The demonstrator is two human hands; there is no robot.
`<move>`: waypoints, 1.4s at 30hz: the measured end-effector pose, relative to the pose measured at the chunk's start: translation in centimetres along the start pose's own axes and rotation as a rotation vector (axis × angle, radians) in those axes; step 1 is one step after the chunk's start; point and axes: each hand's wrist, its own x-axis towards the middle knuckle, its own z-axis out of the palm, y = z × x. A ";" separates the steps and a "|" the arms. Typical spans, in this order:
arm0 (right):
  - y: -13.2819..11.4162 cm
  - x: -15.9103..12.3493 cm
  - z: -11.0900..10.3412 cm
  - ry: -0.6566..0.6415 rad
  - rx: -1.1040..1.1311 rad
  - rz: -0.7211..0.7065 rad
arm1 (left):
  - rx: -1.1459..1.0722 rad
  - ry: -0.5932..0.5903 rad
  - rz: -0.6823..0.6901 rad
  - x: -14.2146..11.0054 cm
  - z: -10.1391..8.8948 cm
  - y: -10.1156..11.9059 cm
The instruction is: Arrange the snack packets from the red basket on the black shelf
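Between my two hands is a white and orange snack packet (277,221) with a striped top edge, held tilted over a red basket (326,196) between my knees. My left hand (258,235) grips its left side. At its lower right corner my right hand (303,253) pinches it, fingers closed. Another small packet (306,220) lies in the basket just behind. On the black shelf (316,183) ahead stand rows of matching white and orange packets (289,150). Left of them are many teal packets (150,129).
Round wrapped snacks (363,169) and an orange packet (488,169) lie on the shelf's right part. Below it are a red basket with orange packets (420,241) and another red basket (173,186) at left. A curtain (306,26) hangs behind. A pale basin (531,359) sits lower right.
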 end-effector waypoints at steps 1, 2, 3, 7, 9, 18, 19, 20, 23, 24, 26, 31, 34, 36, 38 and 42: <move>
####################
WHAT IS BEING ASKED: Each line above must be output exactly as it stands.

TASK SOLUTION:
The demonstrator is two human hands; there is no robot.
`<move>`: waypoints, 1.4s at 30hz: the measured end-effector pose, relative to the pose measured at the chunk's start: translation in centimetres along the start pose's own axes and rotation as a rotation vector (axis × angle, radians) in those axes; step 1 is one step after the chunk's start; point and axes: each hand's wrist, its own x-axis towards the middle knuckle, its own z-axis out of the palm, y = z × x. A ";" separates the steps and a "|" the arms. Typical spans, in this order:
arm0 (right):
  - y: -13.2819..11.4162 cm
  - x: -15.9103..12.3493 cm
  - z: -11.0900..10.3412 cm
  - ry: -0.6566..0.6415 rad
  - rx: -1.1040..1.1311 rad
  - rz: -0.7211..0.7065 rad
arm1 (left):
  - rx: -1.1459..1.0722 rad
  - ry: -0.5932..0.5903 rad
  - rz: -0.6823..0.6901 rad
  - x: -14.2146..11.0054 cm
  - z: -10.1391..8.8948 cm
  - y: -10.1156..11.9059 cm
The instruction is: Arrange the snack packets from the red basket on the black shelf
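Between my two hands is a white and orange snack packet (277,221) with a striped top edge, held tilted over a red basket (326,196) between my knees. My left hand (258,235) grips its left side. At its lower right corner my right hand (303,253) pinches it, fingers closed. Another small packet (306,220) lies in the basket just behind. On the black shelf (316,183) ahead stand rows of matching white and orange packets (289,150). Left of them are many teal packets (150,129).
Round wrapped snacks (363,169) and an orange packet (488,169) lie on the shelf's right part. Below it are a red basket with orange packets (420,241) and another red basket (173,186) at left. A curtain (306,26) hangs behind. A pale basin (531,359) sits lower right.
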 end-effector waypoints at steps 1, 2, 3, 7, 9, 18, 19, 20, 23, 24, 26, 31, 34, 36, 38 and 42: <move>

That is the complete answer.